Pseudocode iRF implementation

Step 0: Setup

  • Import required libraries and set up the seed value for reproducibility
  • Keep all custom functions in utils/utils.py

Inputs:

  • D = {($X_{i}$, $Y_{i}$), $X_{i} \in \mathbb{R}$, $Y_{i} \in \left \{0, 1 \right \}$ p , Y i ∈ {0, 1}},C ∈ {0, 1}, B, K

In [1]:
# Setup
%matplotlib inline
import matplotlib.pyplot as plt
from sklearn.datasets import load_iris
from sklearn.cross_validation import train_test_split
from sklearn.ensemble import RandomForestClassifier
from sklearn.metrics import confusion_matrix
from sklearn.datasets import load_iris
from sklearn import tree
import numpy as np

# Define a function to draw the decision trees in IPython
# Adapted from: http://scikit-learn.org/stable/modules/tree.html
from IPython.display import display, Image
import pydotplus

# Custom util functions
from utils import utils

# Set seed for reproducibility
np.random.seed(1015)


/Users/shamindras/anaconda/envs/sklearnprod0/lib/python3.6/site-packages/sklearn/cross_validation.py:44: DeprecationWarning: This module was deprecated in version 0.18 in favor of the model_selection module into which all the refactored classes and functions are moved. Also note that the interface of the new CV iterators are different from that of this module. This module will be removed in 0.20.
  "This module will be removed in 0.20.", DeprecationWarning)

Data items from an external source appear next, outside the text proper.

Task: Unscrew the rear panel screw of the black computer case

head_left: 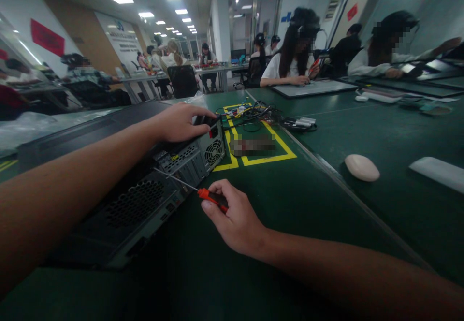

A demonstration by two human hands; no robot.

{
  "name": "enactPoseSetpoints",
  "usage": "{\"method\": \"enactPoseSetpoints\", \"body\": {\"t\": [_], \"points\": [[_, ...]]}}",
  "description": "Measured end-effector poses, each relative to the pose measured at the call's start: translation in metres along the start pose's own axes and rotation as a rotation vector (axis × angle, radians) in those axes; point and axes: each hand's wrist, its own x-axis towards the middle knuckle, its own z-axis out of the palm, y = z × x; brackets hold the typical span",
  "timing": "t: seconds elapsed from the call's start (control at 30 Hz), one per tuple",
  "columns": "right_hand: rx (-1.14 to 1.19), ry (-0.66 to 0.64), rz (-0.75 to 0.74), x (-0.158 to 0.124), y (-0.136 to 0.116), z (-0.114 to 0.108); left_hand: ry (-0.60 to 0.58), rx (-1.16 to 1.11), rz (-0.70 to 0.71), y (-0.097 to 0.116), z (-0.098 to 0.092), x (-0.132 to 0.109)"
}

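A black desktop computer case (119, 200) lies on its side on the green table (290, 205), its grey rear panel with fan grille (213, 153) facing me. My left hand (181, 123) rests on the case's top far corner, fingers curled over the edge. My right hand (235, 217) grips a screwdriver (213, 198) with a red and black handle. Its thin metal shaft points left, with the tip at the rear panel near the upper edge.
A tangle of cables (253, 113) lies inside a yellow taped rectangle (286, 154) behind the case. A pale oval mouse (361, 167) and a white keyboard (437, 172) sit at the right. Other people work at tables across and behind.
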Motion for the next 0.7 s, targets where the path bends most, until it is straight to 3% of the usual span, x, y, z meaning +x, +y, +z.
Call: {"method": "enactPoseSetpoints", "body": {"t": [0.33,0.57,0.7], "points": [[-0.019,-0.009,-0.029,0.001,0.004,-0.001,-0.012,0.045,-0.007,0.002,0.0,0.0],[-0.018,-0.097,0.074,0.002,0.0,-0.001,-0.007,0.053,-0.001,0.003,0.0,0.0],[-0.156,-0.167,0.164,0.005,-0.007,-0.004,-0.021,0.048,-0.028,0.005,0.0,0.0]]}}
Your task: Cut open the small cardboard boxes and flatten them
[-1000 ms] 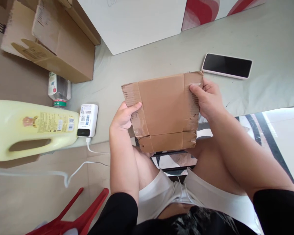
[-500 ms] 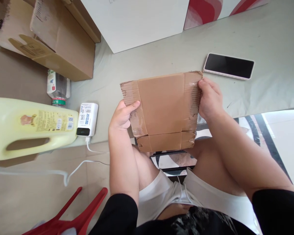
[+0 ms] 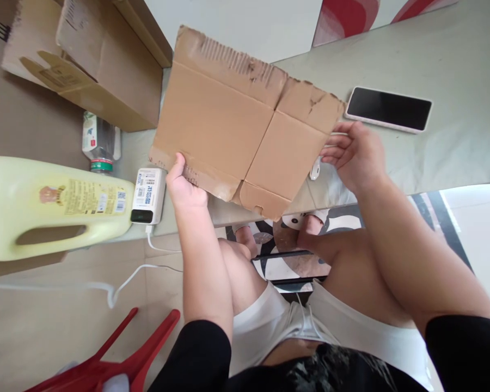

Step 1: Fit the Initial Random Forest

  • Just fit every feature with equal weights per the usual random forest code e.g. DecisionForestClassifier in scikit-learn

In [2]:
# Load the iris data
iris = load_iris()

# Create the train-test datasets
X_train, X_test, y_train, y_test = train_test_split(iris.data, iris.target)

np.random.seed(1039)

# Just fit a simple random forest classifier with 2 decision trees
rf = RandomForestClassifier(n_estimators = 2)
rf.fit(X = X_train, y = y_train)

# Now plot the trees individually
for idx, dtree in enumerate(rf.estimators_):
    print(idx)
    utils.draw_tree(inp_tree = dtree)
    #utils.draw_tree(inp_tree = rf.estimators_[1])


0
1

Step 2: Get the Gini Importance of Weights

  • For the first random forest we just need to get the Gini Importance of Weights

Step 2.1 Get them numerically - most important


In [3]:
importances = rf.feature_importances_
std = np.std([dtree.feature_importances_ for dtree in rf.estimators_]
             , axis=0)
indices = np.argsort(importances)[::-1]

# Check that the feature importances are standardized to 1
print(sum(importances))


1.0

Step 2.2 Display Feature Importances Graphically (just for interest)


In [4]:
# Print the feature ranking
print("Feature ranking:")

for f in range(X_train.shape[1]):
    print("%d. feature %d (%f)" % (f + 1, indices[f], importances[indices[f]]))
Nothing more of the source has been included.